Chateau Mont Felix was where I called home during my time in the Loire Valley along with my extended family. Since we were such a big group it made sense to rent one large place rather than getting multiple hotel rooms.
The chateau was constructed in 1820 and is still owned by the same family. The principal rooms are stunning for their sheer scale and intricate details like the oak herringbone floors, ceiling medallions, beautifully designed cabinetry and 14 foot ceilings.
The home has an eclectic mix of furniture that has obviously been accumulated over decades of family use. While a lot of it doesn’t go together (hello, 1970’s brass floor light!) there is something to be said for the unusual mix. Recently, I’ve actually found myself drawn to images of large country homes that have that bohemian, thrown together, lived - in look. (I’m working on a post about this that I will share shortly.)
And let’s be honest, it can’t be easy to fill a home of such size. The scale of the furniture alone has to be on the extra large side just to fill the rooms! I ‘ll admit that I was desperate to do a little furniture rearranging but it wasn’t my house and honestly some of the pieces would have needed an army to move. And how about that picture arrangement above...while crooked and asymmetrical, doesn't it somehow work with the overall feel of the place?
The kitchen which was modest in size compared to the rest of the house had the most beautiful encaustic cement tiles. As you know, I seriously considered using a tile similar to this in my own kitchen. Seeing these floors, I wondered once again, whether or not we should have shouldered the extra expense and gone with these patterned floors.
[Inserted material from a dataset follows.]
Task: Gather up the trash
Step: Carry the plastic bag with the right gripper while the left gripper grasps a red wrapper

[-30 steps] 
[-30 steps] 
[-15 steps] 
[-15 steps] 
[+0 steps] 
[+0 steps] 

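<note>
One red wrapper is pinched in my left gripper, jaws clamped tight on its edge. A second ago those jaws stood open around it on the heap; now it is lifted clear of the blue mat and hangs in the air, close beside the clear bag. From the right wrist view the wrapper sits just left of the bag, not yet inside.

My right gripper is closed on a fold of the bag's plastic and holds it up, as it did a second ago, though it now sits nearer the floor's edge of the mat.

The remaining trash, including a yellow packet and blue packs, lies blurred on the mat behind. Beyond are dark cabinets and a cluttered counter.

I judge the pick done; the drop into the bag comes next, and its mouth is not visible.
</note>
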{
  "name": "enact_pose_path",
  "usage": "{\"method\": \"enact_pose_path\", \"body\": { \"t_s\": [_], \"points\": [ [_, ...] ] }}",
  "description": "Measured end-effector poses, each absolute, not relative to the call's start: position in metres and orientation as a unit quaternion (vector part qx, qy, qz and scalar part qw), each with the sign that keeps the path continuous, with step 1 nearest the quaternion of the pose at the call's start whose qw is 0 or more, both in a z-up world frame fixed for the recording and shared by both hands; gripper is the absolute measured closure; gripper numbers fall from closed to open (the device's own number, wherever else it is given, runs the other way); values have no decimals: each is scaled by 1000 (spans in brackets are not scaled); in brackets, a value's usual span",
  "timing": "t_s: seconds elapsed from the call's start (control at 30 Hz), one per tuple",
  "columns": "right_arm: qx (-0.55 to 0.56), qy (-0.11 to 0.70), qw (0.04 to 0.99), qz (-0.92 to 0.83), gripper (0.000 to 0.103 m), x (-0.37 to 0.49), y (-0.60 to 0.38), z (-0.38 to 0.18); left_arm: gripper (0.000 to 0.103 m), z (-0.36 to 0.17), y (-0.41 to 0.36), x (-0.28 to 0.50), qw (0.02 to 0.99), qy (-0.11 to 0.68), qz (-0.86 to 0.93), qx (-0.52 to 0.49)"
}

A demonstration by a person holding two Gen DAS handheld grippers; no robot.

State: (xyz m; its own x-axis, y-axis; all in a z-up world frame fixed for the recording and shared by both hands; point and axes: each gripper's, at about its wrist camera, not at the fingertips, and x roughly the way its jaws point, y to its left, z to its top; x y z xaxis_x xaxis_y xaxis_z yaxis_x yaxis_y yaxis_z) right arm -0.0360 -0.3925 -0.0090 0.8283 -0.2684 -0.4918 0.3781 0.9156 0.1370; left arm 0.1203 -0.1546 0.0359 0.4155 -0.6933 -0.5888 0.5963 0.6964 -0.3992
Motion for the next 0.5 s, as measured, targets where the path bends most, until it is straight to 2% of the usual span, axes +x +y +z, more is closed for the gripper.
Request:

Upstairs, there were a dozen little rooms many with their own fireplace. Back in the day, it was probably the only way to keep the drafty rooms warm. The interesting thing was that no two were alike! And check out the coffered ceiling peaking through in the last photograph. This was my bedroom! Each night I looked up at the ceiling and thought how lucky I am.
Finally, the best thing of all about staying in a place like this is that you get to live like a local if only for a short while. We shopped at the local markets, made our own food most nights, and ran down to the local boulangerie each morning for croissants. Honestly, it really doesn't get better than this!